For years people were complaining that after migrating from the on-premises Dynamics to the cloud, they lost the ability to connect to its database directly and they had to rely on the REST APIs (slow) or Data Export Service to export the data to an SQL Server Database (fast but requires additional effort and budget). Unfortunately, although CDS for Apps stores data in Azure SQL Database, Microsoft doesn’t expose its database directly to get data out fast and bypass the REST endpoint. When I raised this issue to Microsoft I got feedback that CDS for Apps is a business platform and there are layers on top of data to handle security, rules, calculations, and so on. However, the argument that CDS for Apps is more than just a database is nonsensical to me. Try to explain to a customer that cakes have layers and CDS for Apps has layers, and therefore getting something out of it is slow. As I mentioned, the “layered nature” of the CDS is conceptually like MDS. In fact, I see a lot of overlap. MDS also supports rules, security, etc. but it doesn’t force me to go through the web service interface if all I need is the raw data. Hence, my wish to support direct connectivity to the Azure SQL Database endpoint of CDS for Apps.

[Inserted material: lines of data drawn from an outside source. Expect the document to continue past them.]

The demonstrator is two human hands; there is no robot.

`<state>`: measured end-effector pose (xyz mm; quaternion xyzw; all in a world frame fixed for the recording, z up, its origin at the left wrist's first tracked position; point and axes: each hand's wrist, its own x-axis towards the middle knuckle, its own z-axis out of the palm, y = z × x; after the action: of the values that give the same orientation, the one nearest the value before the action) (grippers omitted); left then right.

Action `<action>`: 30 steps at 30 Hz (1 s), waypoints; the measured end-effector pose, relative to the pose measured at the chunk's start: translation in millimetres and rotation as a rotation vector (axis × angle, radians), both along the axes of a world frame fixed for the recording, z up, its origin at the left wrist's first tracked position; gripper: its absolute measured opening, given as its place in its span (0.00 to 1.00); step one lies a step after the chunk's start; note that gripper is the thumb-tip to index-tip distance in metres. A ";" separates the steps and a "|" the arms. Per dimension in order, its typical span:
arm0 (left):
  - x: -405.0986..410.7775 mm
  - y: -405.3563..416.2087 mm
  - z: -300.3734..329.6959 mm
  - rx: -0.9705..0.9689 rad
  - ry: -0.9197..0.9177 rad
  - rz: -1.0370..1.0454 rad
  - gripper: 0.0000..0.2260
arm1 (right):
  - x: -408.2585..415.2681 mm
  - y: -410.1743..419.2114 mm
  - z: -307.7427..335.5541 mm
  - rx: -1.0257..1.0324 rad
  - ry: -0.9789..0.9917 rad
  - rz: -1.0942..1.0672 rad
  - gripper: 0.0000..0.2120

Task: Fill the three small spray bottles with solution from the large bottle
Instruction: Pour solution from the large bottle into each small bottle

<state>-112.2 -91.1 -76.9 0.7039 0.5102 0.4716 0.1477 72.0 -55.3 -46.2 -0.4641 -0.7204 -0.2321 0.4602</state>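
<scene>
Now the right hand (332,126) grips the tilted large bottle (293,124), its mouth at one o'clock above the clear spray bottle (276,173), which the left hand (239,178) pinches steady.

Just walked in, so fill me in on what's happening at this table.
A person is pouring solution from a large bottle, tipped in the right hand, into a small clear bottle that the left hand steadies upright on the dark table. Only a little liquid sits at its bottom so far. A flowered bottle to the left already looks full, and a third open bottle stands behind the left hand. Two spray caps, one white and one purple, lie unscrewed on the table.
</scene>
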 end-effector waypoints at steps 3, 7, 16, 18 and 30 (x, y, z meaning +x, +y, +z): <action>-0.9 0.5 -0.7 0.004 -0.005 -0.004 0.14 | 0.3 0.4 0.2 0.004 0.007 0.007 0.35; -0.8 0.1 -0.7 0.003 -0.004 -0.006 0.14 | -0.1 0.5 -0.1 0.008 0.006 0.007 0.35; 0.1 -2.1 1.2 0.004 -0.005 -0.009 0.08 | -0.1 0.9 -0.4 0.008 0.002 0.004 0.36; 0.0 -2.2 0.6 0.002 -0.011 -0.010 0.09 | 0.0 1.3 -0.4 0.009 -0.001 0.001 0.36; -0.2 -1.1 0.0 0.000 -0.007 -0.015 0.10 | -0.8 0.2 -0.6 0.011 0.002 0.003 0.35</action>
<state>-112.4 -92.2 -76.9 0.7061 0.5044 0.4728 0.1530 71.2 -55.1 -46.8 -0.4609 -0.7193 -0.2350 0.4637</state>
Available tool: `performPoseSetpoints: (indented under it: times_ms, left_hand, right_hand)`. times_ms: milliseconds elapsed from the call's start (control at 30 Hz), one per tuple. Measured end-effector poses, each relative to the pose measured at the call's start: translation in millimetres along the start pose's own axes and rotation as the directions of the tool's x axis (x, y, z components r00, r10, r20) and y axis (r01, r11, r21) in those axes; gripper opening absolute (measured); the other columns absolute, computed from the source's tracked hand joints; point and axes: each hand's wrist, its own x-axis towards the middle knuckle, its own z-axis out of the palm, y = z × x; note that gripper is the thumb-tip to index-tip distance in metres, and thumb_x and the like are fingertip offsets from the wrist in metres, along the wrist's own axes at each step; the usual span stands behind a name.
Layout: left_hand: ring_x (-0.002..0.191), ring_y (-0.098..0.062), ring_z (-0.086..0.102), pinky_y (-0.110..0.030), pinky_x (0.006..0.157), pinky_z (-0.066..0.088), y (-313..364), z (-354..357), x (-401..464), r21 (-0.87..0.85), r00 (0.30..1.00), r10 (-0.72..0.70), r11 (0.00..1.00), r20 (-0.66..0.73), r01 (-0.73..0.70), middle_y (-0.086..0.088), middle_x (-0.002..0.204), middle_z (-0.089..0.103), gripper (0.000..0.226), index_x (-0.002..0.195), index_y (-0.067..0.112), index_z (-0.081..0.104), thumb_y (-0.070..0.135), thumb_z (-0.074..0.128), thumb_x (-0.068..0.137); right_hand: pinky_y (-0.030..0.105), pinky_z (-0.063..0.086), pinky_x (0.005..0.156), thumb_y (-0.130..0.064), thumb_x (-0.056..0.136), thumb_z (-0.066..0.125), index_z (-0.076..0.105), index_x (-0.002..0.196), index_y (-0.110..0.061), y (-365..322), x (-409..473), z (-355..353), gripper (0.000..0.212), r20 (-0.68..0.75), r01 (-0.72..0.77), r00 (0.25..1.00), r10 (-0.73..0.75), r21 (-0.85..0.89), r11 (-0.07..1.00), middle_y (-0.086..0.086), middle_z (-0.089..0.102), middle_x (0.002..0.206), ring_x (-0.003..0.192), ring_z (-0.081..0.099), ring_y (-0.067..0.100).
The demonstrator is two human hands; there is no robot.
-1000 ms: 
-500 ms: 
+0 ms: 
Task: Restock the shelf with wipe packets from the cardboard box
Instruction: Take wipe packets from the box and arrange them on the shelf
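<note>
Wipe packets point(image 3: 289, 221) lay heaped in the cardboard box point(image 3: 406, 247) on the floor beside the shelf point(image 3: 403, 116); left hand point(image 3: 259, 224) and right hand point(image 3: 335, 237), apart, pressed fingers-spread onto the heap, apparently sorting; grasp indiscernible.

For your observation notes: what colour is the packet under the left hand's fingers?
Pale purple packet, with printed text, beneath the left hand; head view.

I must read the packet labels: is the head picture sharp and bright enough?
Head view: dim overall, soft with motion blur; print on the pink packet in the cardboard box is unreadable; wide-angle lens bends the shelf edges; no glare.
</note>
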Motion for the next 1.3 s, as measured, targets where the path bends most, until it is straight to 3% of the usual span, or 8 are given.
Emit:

Common Data Service for Analytics

CDS for Analytics is a standard feature of Power BI so every Power BI Pro user can access it. CDS for Analytics is exposed to the end user in Power BI as datapools. A datapool is a collection of entities associated with a Power BI app workspace. An entity maps to a text file in Azure Storage. Business users will rely on Power Query to populate (manually or via a scheduled refresh) entities in CDS for Analytics. You can access the workspace datapool in the workspace content page

The Good

I can think of three primary scenarios where CDS for Apps can deliver value as it stands today:

  • Offline data staging – Let’s say IT doesn’t allow direct connectivity to LOB applications but you need to create some reports on top of this data. You can stage the data as text files into CDS for Analytics. I don’t think CDS for Analtyics would bring much value if you could connect directly to it in Power BI Desktop if direct connectivity is an option. The more you move the data, the more problems you may run into. At least for now, having apps on top of text files doesn’t look like a good reason to me but I guess we have to see what apps will become available in time.
  • Prepackaged third-party solutions – Sometime ago, a software vendor asked me how they can deploy a solution to Power BI for their customers but still retain ownership. Back then I didn’t have a good answer but CDS for Apps might be a good option now. In fact, besides the Power Query as a primary tool for loading entities, any service that can write to Azure Storage can bring data to CDS for Analytics. The ISV can write the entities as CSV files and tell CDS Analytics to “mount” the storage container. CDS Analytics can now see these mounted entities and treat them as part of the whole. Worried about protecting intellectual property? Currently only the Insight App installer would have access to the installed workspace and artifacts (other users in the organization would just see the published reports which are shared with them).
  • Prepackaged insights – Like CDS for Apps, CDS for Analytics understands the Common Data Model. Over time, Microsoft and partners can contribute prepackaged “insights” that are built on top of popular LOB apps, such as Dynamics or Salesforce.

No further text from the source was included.